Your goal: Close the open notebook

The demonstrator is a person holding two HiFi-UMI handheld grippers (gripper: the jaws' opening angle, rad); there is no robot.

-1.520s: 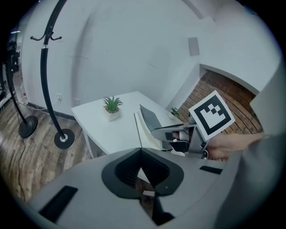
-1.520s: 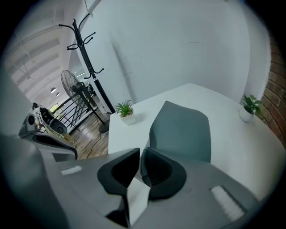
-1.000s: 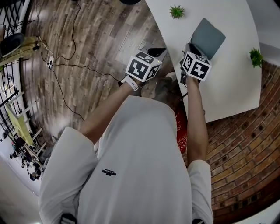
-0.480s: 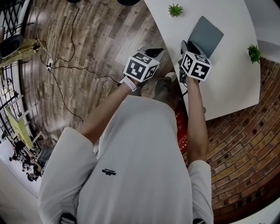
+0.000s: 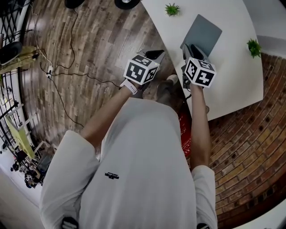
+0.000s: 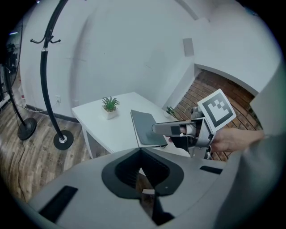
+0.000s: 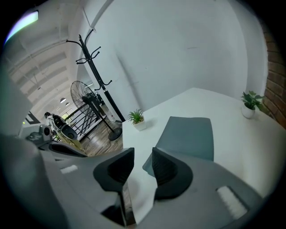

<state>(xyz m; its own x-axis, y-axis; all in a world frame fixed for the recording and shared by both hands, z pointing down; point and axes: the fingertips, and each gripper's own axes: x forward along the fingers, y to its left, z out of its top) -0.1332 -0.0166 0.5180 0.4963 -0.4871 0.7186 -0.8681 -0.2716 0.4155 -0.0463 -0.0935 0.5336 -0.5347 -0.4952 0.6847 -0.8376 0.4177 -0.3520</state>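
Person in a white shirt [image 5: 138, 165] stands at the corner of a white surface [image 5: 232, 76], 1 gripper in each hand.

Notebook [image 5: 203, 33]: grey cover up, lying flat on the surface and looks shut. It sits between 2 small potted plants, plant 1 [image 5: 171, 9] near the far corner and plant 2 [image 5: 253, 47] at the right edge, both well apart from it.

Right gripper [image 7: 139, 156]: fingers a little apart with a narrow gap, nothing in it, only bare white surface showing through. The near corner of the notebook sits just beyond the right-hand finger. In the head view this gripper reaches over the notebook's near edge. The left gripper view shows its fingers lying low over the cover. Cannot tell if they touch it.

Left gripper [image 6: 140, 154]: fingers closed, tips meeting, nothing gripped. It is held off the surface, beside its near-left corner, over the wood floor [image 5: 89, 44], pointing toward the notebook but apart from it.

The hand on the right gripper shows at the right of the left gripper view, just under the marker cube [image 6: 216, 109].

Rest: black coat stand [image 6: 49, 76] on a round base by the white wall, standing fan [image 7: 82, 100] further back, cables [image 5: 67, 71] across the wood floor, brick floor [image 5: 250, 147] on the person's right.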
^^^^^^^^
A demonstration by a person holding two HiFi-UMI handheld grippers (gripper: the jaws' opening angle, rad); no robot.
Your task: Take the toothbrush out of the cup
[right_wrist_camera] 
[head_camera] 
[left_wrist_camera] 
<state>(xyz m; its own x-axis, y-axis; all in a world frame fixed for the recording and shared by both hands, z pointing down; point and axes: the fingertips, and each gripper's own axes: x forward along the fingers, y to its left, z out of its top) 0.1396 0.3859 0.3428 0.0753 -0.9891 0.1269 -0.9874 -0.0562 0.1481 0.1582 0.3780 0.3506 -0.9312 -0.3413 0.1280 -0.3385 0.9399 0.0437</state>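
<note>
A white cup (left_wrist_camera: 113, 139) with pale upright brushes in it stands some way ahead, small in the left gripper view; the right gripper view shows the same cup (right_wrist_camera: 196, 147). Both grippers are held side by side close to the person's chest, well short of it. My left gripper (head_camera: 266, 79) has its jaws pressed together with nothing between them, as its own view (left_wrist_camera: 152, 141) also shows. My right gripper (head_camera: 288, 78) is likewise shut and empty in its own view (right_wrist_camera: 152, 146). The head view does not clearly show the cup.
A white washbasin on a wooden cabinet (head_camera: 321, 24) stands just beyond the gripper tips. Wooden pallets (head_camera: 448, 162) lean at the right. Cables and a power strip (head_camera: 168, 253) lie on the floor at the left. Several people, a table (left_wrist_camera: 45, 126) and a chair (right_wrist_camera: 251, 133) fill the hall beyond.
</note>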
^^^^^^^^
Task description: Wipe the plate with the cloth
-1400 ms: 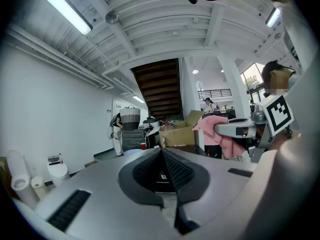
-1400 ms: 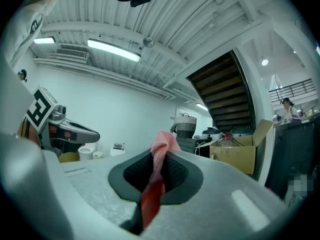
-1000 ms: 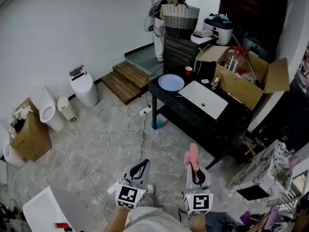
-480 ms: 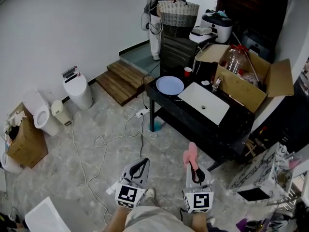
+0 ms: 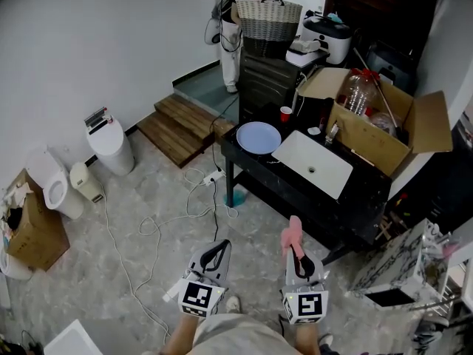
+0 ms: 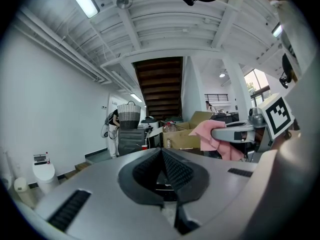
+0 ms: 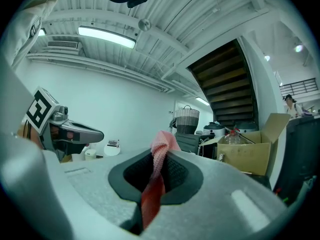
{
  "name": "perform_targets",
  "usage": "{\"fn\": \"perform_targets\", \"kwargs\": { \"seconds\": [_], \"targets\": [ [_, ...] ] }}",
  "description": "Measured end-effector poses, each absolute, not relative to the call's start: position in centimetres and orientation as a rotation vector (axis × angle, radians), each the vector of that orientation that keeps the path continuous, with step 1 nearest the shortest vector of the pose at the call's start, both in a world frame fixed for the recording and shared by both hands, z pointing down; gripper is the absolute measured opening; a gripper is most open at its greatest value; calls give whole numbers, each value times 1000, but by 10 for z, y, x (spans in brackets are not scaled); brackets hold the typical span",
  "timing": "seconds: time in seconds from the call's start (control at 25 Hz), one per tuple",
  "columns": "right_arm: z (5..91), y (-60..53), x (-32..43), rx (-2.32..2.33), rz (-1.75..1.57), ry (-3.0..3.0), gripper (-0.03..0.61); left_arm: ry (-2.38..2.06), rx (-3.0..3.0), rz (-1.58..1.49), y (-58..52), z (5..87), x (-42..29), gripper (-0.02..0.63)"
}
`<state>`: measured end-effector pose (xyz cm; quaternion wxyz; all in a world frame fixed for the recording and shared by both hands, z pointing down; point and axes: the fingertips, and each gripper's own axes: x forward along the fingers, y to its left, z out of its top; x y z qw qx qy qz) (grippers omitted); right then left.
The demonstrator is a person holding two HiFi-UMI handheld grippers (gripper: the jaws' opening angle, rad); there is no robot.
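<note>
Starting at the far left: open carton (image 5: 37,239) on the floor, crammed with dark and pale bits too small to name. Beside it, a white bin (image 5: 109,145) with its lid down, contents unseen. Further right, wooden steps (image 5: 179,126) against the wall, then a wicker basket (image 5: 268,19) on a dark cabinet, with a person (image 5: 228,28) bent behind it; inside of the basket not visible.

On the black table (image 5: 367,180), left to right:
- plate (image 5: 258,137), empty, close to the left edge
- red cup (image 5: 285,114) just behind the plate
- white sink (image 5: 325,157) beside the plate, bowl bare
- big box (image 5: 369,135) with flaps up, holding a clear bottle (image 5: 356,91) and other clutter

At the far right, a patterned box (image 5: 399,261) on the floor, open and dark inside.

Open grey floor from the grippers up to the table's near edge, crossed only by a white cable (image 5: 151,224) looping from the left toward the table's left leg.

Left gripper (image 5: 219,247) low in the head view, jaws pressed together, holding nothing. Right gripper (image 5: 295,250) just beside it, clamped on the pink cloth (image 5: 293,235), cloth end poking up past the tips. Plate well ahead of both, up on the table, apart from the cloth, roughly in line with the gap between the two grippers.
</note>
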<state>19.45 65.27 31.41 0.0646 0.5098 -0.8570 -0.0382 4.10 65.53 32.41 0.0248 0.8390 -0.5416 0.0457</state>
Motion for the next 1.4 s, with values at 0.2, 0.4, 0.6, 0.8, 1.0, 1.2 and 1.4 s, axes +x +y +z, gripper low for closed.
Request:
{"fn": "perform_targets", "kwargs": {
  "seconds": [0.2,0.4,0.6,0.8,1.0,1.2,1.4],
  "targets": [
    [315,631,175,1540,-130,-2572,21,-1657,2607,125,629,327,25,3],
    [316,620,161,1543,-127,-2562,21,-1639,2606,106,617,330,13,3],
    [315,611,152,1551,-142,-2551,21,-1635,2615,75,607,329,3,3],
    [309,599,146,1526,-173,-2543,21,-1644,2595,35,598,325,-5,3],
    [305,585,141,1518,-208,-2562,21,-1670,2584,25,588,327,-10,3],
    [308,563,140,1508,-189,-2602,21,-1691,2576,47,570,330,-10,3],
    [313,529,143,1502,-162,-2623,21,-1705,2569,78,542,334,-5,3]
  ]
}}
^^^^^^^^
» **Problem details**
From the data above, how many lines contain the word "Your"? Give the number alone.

» **Answer space**
2